- Directed by: Edvin Adolphson
- Written by: Edvin Adolphson Ragnar af Geijerstam
- Based on: Drift by Hans Severinsen
- Produced by: Carl Nelson
- Starring: Edvin Adolphson Anita Björk Gaby Stenberg
- Cinematography: Hilding Bladh
- Edited by: Lennart Wallén
- Music by: Sune Waldimir
- Production company: Monark Film
- Distributed by: Sandrew-Baumanfilm
- Release date: 18 August 1947;
- Running time: 98 minutes
- Country: Sweden
- Language: Swedish

= No Way Back (1947 film) =

1947 film

No Way Back (Swedish: Ingen väg tillbaka) is a 1947 Swedish drama film directed by and starring Edvin Adolphson and also featuring Anita Björk, Olof Bergström and Gaby Stenberg. It was shot at the Centrumateljéerna Studios in Stockholm. The film's sets were designed by the art director Arthur Spjuth.

==Synopsis==
Hugo Henriksen, a widowed businessman in wartime occupied Copenhagen is about to be granted a directorship and is persuaded by his daughter Evelyn to go out and celebrate. During an air raid a series of events lead to him accidentally killing a prostitute who had accosted him. He is witness leaving the vicinity by Preben, a young man who hopes to marry Evelyn. Henriksen leaves the city to avoid the hue and cry, and briefly enjoys some days of happiness with a woman Inger who he meets. However, he abruptly leaves her and returns to Copenhagen.

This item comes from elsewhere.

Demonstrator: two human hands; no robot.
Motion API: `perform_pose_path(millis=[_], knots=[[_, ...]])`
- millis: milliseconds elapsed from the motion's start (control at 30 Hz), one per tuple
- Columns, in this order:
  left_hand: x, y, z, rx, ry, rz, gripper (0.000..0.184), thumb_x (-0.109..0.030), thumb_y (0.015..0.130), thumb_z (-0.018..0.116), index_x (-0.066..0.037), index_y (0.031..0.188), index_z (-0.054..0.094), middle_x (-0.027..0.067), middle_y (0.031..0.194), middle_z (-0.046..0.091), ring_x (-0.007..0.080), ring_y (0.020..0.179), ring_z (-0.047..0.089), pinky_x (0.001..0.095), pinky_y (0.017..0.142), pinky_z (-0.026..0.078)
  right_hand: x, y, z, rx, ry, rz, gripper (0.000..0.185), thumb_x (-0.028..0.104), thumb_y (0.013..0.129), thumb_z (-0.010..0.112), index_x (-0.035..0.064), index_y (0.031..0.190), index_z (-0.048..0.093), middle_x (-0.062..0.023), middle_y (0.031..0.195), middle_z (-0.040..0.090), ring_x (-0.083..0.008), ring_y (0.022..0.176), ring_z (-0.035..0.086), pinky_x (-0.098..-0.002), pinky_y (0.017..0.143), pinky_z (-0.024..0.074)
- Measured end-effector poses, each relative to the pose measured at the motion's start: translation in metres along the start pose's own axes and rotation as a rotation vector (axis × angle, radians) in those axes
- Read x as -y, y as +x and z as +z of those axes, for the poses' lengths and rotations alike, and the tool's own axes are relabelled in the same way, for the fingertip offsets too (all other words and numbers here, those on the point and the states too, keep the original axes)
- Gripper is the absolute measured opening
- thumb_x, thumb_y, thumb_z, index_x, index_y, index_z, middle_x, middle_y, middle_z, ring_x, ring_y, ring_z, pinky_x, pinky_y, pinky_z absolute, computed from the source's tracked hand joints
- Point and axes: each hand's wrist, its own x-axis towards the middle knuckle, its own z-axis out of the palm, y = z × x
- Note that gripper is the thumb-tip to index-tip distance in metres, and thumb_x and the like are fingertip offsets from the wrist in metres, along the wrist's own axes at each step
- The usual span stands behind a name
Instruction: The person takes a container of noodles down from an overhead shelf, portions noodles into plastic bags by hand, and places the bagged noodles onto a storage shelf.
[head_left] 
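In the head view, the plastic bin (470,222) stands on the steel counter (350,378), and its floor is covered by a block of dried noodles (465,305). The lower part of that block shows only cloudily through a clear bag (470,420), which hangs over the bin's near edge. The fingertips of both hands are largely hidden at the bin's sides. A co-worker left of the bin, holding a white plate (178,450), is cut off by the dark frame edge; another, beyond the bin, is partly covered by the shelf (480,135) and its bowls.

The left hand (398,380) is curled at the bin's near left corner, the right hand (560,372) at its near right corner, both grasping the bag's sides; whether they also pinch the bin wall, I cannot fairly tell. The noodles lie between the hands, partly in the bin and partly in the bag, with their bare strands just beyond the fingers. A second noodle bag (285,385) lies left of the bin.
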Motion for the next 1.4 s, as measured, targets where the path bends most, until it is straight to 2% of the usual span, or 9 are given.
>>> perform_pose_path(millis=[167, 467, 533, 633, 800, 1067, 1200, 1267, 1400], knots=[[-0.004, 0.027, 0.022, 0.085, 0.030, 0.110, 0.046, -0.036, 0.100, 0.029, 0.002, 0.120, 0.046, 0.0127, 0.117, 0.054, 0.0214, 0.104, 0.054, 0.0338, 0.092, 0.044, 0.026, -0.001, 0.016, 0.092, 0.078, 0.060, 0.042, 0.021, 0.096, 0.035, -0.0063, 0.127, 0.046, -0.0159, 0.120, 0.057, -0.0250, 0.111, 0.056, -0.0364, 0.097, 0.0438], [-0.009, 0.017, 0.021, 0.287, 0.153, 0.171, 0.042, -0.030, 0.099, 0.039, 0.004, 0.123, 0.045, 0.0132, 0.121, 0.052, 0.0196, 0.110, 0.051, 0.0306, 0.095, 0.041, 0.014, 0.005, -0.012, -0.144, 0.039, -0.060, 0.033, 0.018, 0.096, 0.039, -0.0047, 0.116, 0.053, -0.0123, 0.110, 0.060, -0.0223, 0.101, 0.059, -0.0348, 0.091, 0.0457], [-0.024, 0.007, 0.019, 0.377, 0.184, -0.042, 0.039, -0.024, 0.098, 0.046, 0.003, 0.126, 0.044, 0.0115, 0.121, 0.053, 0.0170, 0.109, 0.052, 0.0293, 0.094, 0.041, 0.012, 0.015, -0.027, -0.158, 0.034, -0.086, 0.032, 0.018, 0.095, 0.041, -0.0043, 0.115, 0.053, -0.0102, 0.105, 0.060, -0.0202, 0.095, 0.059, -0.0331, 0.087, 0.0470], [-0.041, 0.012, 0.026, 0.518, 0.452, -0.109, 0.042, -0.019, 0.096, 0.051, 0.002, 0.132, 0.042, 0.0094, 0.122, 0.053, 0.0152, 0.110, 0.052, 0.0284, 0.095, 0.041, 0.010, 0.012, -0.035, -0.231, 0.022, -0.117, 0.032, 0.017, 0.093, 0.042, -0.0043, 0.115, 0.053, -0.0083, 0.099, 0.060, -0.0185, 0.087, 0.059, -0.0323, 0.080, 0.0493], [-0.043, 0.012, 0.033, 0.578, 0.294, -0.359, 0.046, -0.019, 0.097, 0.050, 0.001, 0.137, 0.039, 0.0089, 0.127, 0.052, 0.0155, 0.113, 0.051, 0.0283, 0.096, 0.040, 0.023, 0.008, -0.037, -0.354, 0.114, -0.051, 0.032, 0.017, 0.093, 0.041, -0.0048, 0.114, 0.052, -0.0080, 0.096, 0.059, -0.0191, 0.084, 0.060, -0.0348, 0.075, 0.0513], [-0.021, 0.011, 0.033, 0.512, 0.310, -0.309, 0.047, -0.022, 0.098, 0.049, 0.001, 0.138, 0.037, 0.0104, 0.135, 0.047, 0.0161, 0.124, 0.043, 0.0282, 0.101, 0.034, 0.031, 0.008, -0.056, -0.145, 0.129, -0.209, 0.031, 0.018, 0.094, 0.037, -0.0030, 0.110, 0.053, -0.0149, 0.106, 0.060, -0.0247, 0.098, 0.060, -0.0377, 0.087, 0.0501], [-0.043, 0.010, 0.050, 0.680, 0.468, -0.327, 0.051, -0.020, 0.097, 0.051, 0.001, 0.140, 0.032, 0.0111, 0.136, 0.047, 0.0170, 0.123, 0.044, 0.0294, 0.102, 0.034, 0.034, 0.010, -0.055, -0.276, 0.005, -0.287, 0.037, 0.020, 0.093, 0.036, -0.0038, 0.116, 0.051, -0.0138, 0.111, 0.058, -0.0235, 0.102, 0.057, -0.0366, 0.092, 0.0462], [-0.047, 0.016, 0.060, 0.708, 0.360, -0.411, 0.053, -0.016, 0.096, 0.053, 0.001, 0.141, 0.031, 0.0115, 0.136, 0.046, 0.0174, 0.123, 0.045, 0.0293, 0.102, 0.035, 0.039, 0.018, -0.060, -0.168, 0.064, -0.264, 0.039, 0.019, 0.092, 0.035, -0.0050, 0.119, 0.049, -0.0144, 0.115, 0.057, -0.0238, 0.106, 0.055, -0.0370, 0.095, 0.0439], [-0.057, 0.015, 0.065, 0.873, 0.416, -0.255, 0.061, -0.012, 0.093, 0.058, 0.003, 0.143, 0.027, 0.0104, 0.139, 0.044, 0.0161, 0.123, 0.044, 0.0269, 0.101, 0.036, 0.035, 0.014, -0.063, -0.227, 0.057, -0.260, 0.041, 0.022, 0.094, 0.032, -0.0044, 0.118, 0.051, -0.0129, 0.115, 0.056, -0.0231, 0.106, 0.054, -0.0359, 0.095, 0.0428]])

He discovers Preben is mixed up with the anti-German resistance movement. He eventually also sacrifices himself in the cause, as he is already a doomed man.

==Cast==
- Edvin Adolphson as 	Hugo Henriksen
- Anita Björk as 	Evelyn
- Olof Bergström as Preben
- Gaby Stenberg as Inger
- Naemi Briese as 	Rosa
- Arnold Sjöstrand as 	Rasmussen
- Hugo Björne as 	Jespeersen
- Julie Bernby as 	Prostitute
- Nancy Dalunde as 	Prostitute
- Carl Hagman as 	Beer café host
- Aurore Palmgren as 	Mrs. Jörgensen
- Willy Peters as 	Benito

== Bibliography ==
- Qvist, Per Olov & von Bagh, Peter. Guide to the Cinema of Sweden and Finland. Greenwood Publishing Group, 2000.